WORK INSTRUCTIONS
What you return should be the full listing, exactly as given.
═══
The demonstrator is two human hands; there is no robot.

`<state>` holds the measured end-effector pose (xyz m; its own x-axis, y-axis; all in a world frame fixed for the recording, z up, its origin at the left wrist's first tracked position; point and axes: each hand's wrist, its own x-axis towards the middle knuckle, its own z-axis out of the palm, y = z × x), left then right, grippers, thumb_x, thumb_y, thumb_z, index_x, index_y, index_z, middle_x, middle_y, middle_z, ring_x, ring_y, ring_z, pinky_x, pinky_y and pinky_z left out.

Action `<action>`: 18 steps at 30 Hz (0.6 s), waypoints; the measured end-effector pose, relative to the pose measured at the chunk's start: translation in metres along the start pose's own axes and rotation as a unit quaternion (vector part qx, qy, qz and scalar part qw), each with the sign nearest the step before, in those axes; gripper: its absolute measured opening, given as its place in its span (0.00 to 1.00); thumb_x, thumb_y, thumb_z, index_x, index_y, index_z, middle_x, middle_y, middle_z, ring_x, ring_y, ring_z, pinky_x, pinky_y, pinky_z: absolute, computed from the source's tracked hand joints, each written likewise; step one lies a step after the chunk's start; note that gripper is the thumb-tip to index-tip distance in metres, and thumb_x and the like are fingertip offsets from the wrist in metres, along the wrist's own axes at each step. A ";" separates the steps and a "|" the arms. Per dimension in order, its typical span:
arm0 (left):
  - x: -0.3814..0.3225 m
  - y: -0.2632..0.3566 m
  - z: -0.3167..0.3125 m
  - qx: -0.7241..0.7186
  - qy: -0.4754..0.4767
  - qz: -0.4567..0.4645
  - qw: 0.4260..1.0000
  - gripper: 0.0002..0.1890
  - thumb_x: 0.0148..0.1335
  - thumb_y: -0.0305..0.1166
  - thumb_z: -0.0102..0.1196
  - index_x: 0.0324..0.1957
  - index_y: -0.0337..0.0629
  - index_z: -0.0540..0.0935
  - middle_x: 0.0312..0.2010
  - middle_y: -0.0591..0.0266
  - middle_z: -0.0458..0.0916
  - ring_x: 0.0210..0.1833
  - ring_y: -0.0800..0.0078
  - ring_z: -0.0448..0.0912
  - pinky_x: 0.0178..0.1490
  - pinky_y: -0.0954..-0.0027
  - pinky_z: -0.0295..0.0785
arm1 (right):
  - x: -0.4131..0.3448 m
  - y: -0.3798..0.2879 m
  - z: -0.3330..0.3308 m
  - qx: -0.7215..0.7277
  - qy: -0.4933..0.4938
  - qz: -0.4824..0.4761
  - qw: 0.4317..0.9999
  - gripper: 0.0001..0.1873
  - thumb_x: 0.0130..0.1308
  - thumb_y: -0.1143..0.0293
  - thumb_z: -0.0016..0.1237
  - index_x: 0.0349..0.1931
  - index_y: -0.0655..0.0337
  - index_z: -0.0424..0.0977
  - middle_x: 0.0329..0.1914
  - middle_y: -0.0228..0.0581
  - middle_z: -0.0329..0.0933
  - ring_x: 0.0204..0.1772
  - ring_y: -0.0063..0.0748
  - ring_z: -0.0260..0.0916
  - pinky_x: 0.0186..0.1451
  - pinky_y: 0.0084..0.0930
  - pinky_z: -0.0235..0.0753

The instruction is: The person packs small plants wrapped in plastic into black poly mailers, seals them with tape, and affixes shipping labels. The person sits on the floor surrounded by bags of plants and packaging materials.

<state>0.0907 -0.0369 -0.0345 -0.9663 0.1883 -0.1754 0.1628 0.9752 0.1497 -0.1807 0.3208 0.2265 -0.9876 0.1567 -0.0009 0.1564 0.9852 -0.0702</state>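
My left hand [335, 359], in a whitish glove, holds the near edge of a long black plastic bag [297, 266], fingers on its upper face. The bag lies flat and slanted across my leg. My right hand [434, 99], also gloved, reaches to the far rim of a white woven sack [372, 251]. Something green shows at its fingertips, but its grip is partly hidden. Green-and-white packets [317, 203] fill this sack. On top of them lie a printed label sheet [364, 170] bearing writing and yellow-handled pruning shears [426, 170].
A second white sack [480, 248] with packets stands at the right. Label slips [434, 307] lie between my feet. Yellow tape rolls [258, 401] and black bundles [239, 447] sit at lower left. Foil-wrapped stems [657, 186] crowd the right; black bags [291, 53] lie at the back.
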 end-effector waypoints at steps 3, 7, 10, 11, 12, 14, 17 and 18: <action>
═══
ANSWER BELOW
The demonstrator is two human hands; there is no robot.

`<state>` holds the measured end-effector pose (xyz m; its own x-axis, y-axis; all in a world frame fixed for the recording, z up, its origin at the left wrist's first tracked position; point and axes: each hand's wrist, its own x-axis towards the middle knuckle, its own z-axis out of the palm, y = z × x), left then right, grippers, thumb_x, thumb_y, thumb_z, index_x, index_y, index_z, middle_x, middle_y, middle_z, ring_x, ring_y, ring_z, pinky_x, pinky_y and pinky_z left out.

Action `<action>`: 18 steps at 30 Hz (0.6 s), waypoints; the measured end-effector pose, relative to the pose measured at the chunk's start: translation in metres along the start pose's own axes and rotation as a unit quaternion (vector part qx, qy, qz and scalar part qw), each with the sign nearest the step before, in those axes; gripper: its absolute measured opening, given as its place in its span (0.00 to 1.00); thumb_x, thumb_y, thumb_z, index_x, index_y, index_z, middle_x, middle_y, middle_z, ring_x, ring_y, ring_z, pinky_x, pinky_y, pinky_z: absolute, computed from the source's tracked hand joints, each written likewise; step one lies a step after the chunk's start; note that gripper is the thumb-tip to index-tip distance in metres, and thumb_x and the like are fingertip offsets from the wrist in metres, along the wrist's own axes at each step. A ";" separates the steps and a "|" the arms. Per dimension in order, its typical span:
arm0 (left):
  - x: -0.3814..0.3225 m
  - y: -0.2632..0.3566 m
  - z: -0.3167..0.3125 m
  - qx: -0.7241..0.7186
  - qy: -0.4754..0.4767
  - qz: -0.4567..0.4645
  - qw: 0.4260..1.0000
  - gripper: 0.0002..0.1890
  - thumb_x: 0.0148..0.1335
  - thumb_y: -0.0305..0.1166
  - thumb_z: -0.0102..0.1196
  - index_x: 0.0324..0.1957
  - index_y: -0.0337..0.0629
  - index_z: -0.0540..0.0935
  - middle_x: 0.0312..0.2010
  - middle_y: -0.0591..0.0266
  - middle_z: -0.0458..0.0916
  - ring_x: 0.0210..0.1833
  - ring_y: -0.0800..0.0078
  - ring_z: -0.0448..0.0912
  - pinky_x: 0.0178..0.1490
  - pinky_y: -0.0954..-0.0027
  - pinky_z: -0.0295..0.0785
arm1 (right):
  - x: -0.4131..0.3448 m
  - y: -0.3798..0.2879 m
  - z: -0.3330..0.3308 m
  - qx: -0.7215..0.7277
  - qy: -0.4933..0.4938
  - qz: -0.4824..0.4761
  - qw: 0.4317..0.9999
  - gripper: 0.0001..0.1873
  - thumb_x: 0.0130..0.1308
  - thumb_y: -0.1143..0.0293
  - thumb_z: -0.0016..0.1237
  - index_x: 0.0349..0.1931
  - index_y: -0.0655..0.0337
  - index_z: -0.0424..0.0977
  - middle_x: 0.0329..0.1914
  - middle_y: -0.0228..0.0581
  - middle_z: -0.0329..0.0933
  - ring_x: 0.0204..0.1772
  - ring_y: -0.0063..0.0748
  - ring_z: -0.0260..0.0916
  - pinky_x: 0.0186..0.1451
  - pinky_y: 0.0084..0.0930
  - pinky_z: -0.0235..0.0753

The instruction is: The person packs small plants wrapped in plastic into black poly mailers, seals them with tape, and affixes shipping labels. The person sits on the floor surrounded by bags of plants and packaging materials.

<state>0.0907 -0.0369 -0.0345 -0.9663 0.1883 -0.1754 0.1628 0.9752 0.1497 -0.1807 0.3208 0.2265 -0.9876 0.1567 -0.0009 0.1564 0.9852 -0.0702</state>
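My left hand [335, 359], in a whitish glove, holds the near edge of a long black plastic bag [297, 266], fingers on its upper face. The bag lies flat and slanted across my leg. My right hand [434, 99], also gloved, reaches to the far rim of a white woven sack [372, 251]. Something green shows at its fingertips, but its grip is partly hidden. Green-and-white packets [317, 203] fill this sack. On top of them lie a printed label sheet [364, 170] bearing writing and yellow-handled pruning shears [426, 170].
A second white sack [480, 248] with packets stands at the right. Label slips [434, 307] lie between my feet. Yellow tape rolls [258, 401] and black bundles [239, 447] sit at lower left. Foil-wrapped stems [657, 186] crowd the right; black bags [291, 53] lie at the back.
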 end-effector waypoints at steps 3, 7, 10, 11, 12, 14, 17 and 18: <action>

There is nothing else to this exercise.